The Conservatives published a white paper on reform of gambling regulation last year but many of its proposals have been left up in the air by Labour’s election victory.
One significant measure yet to be finalised is a statutory levy on gambling companies’ revenues to fund research into problem gambling, education and treatment.
The levy was expected to raise £100m, which would be spread between the NHS, which would oversee treatment; UK Research and Innovation, for research into gambling harms; and the Office for Health Improvement and Disparities, looking at harm prevention.

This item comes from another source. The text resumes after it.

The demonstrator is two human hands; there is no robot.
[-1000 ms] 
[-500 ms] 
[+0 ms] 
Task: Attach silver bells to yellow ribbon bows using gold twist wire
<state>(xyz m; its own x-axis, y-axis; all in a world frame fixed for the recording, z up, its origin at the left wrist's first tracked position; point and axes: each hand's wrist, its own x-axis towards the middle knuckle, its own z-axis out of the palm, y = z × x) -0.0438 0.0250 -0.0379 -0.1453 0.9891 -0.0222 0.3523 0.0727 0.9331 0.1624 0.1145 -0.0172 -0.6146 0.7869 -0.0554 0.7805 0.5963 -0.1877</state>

However, the plan was not included in policy proposals laid out in the king’s speech last week.
Campaigners for gambling reform have also expressed misgivings about ties between senior Labour politicians and the betting industry and what impact the relationships might have on the future of plans set out in the white paper.
In their open letter to Starmer, members of the House of Lords, campaigners and academic researchers called on the government to publish its response to a public consultation on the levy and implement legislation to enact it.
“For years, the gambling industry exerted influence over the research, prevention and treatment of gambling-related harm by providing inadequate funding through a voluntary system,” they said.
Writing that they were “deeply concerned by the delay to enact a statutory levy”, the letter’s signatories called on the government to press on with it.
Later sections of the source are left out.